Each line of the material below needs to be returned exactly as written.

........

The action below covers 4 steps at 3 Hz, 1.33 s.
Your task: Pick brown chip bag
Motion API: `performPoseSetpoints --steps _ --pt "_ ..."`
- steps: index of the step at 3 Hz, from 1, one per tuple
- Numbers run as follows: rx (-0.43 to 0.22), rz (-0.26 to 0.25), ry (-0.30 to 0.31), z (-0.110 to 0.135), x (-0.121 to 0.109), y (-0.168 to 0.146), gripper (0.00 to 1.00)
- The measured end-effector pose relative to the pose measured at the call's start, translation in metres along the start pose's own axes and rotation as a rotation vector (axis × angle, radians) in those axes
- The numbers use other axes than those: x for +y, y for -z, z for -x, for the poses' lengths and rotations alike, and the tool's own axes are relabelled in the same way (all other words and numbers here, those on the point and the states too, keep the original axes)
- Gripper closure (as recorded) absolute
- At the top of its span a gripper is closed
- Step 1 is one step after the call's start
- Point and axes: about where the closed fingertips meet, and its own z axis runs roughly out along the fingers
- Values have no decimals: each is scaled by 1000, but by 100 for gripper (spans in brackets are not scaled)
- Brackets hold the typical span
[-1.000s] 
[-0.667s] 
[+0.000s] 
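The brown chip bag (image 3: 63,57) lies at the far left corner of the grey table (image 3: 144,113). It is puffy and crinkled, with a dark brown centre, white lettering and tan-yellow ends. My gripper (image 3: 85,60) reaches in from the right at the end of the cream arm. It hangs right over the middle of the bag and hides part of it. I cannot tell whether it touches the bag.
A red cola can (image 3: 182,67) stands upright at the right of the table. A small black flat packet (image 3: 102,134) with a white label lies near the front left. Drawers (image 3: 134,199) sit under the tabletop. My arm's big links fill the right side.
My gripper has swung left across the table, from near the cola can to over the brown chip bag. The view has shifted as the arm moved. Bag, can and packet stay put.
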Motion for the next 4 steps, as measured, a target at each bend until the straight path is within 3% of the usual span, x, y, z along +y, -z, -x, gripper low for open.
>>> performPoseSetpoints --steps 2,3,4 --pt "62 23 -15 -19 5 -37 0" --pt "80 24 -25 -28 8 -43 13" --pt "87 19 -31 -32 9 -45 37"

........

◆ PROBLEM SOLUTION
The action below covers 4 steps at 3 Hz, 1.33 s.
Your task: Pick brown chip bag
Motion API: `performPoseSetpoints --steps _ --pt "_ ..."`
- steps: index of the step at 3 Hz, from 1, one per tuple
- Numbers run as follows: rx (-0.43 to 0.22), rz (-0.26 to 0.25), ry (-0.30 to 0.31), z (-0.110 to 0.135), x (-0.121 to 0.109), y (-0.168 to 0.146), gripper (0.00 to 1.00)
- The measured end-effector pose relative to the pose measured at the call's start, translation in metres along the start pose's own axes and rotation as a rotation vector (axis × angle, radians) in those axes
- The numbers use other axes than those: x for +y, y for -z, z for -x, for the poses' lengths and rotations alike, and the tool's own axes are relabelled in the same way (all other words and numbers here, those on the point and the states too, keep the original axes)
- Gripper closure (as recorded) absolute
- At the top of its span a gripper is closed
- Step 1 is one step after the call's start
- Point and axes: about where the closed fingertips meet, and its own z axis runs roughly out along the fingers
- Values have no decimals: each is scaled by 1000, but by 100 for gripper (spans in brackets are not scaled)
- Brackets hold the typical span
[-1.000s] 
[-0.667s] 
[+0.000s] 
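The brown chip bag (image 3: 63,57) lies at the far left corner of the grey table (image 3: 144,113). It is puffy and crinkled, with a dark brown centre, white lettering and tan-yellow ends. My gripper (image 3: 85,60) reaches in from the right at the end of the cream arm. It hangs right over the middle of the bag and hides part of it. I cannot tell whether it touches the bag.
A red cola can (image 3: 182,67) stands upright at the right of the table. A small black flat packet (image 3: 102,134) with a white label lies near the front left. Drawers (image 3: 134,199) sit under the tabletop. My arm's big links fill the right side.
My gripper has swung left across the table, from near the cola can to over the brown chip bag. The view has shifted as the arm moved. Bag, can and packet stay put.
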Motion for the next 4 steps, as measured, a target at each bend until the straight path is within 3% of the usual span, x, y, z along +y, -z, -x, gripper low for open.
>>> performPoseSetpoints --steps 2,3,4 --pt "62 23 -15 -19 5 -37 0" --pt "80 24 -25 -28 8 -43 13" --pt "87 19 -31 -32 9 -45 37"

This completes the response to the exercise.